If any difficulties in obtaining identifiers arise, please contact [email protected] for assistance.


Example Citations

Antibodies: "Wnt3 was localized using a rabbit polyclonal antibody C64F2 against Wnt3 (Cell Signaling Technology, Cat# 2721S, RRID: AB_2215411)"

Model Organisms: "Experiments were conducted in c. elegans strain SP304 (RRID:CGC_SP304)" Cell lines: "Experiments were conducted in PC12 CLS cells (CLS Cat# 500311/p701_PC-12, RRID:CVCL_0481)"

Tools, Software, and Databases: "Image analysis was conducted with CellProfiler Image Analysis Software, V2.0 (http://www.cellprofiler.org, RRID:nif-0000-00280)"

Recommendations for Good Practice

For controls in genetic studies Plant, Cell & Environment strongly recommends the use of wildtype seed batches that are generated at the same time as the transgenic seed lines or, even better, wild-type plants in segregating populations derived from selfing or backcrossing of heterozygous plants (or in the case of a transgene, hemizygous plants). These seeds should be collected and stored in the same conditions as the mutant seed. We recognize that this is not always possible, but it is especially important for studies addressing phenotypic traits that are known, or are likely, to be affected by seed quality.

Plant, Cell & Environment collaborates with The Arabidopsis Information Resource (TAIR) to collect data about Arabidopsis genes. Authors whose manuscripts are accepted for publication are encouraged to provide functional annotation data about Arabidopsis genes that are described in their study. This includes molecular function, physiological role, subcellular location, expression patterns, and interactions. Authors are directed to the TAIR submission website (http://www.arabidopsis.org/doc/submit/functional_annotation/123) for more information or to submit their information. Similar support should be given to databases curating data for other plant models.

Species Names

Upon its first use in the abstract or text, the species should be defined by the scientific name. Additional information on ecotype, accession or variety can be included here or in the Materials and Methods Section. Abbreviations or common names to be used in the remainder of the manuscript should be introduced at this point. The species does not need to be named in the title unless the results are only relevant for this species. Instead titles could refer to plant families that will be known to a wide audience (e.g. wheat, legumes, pine trees...).

Genetic Nomenclature

Sequence variants should be described in the text and tables using both DNA and protein designations whenever appropriate. Sequence variant nomenclature must follow the current HGVS guidelines; see varnomen.hgvs.org, where examples of acceptable nomenclature are provided.

Sequence Data

Nucleotide sequence data can be submitted in electronic form to any of the three major collaborative databases: DDBJ, EMBL, or GenBank. It is only necessary to submit to one database as data are exchanged between DDBJ, EMBL, and GenBank on a daily basis.
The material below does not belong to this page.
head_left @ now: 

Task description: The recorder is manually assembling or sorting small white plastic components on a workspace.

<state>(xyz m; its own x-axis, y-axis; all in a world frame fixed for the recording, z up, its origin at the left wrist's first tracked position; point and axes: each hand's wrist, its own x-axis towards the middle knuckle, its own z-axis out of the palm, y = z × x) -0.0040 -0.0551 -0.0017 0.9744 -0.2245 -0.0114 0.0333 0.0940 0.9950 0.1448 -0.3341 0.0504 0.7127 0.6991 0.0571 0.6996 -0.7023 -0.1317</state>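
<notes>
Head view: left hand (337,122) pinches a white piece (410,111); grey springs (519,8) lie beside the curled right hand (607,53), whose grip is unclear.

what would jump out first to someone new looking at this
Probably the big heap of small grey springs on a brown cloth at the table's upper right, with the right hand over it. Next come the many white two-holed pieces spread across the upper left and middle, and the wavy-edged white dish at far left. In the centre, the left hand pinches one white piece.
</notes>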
The suggested wording for referring to accession-number information is: ‘These sequence data have been submitted to the DDBJ/EMBL/GenBank databases under accession number U12345’. Addresses are as follows:

Protein sequence data should be submitted to either of the following repositories:

General Style Points

The following points provide general advice on formatting and style:

  • Abbreviations: In general, terms should not be abbreviated unless they are used repeatedly, and the abbreviation is helpful to the reader. Initially, use the word in full, followed by the abbreviation in parentheses. Thereafter use the abbreviation only.
  • Units of measurement: Measurements should be given in SI or SI-derived units. Visit the Bureau International des Poids et Mesures (BIPM) website for more information about SI units.
  • Trade Names: Chemical substances should be referred to by the generic name only. Trade names should not be used. Drugs should be referred to by their generic names. If proprietary drugs have been used in the study, refer to these by their generic name, mentioning the proprietary name and the name and location of the manufacturer in parentheses.
  • Mathematical formulae: Mathematical formulae should be indented and adequate spacing should be allowed above and below displayed equations.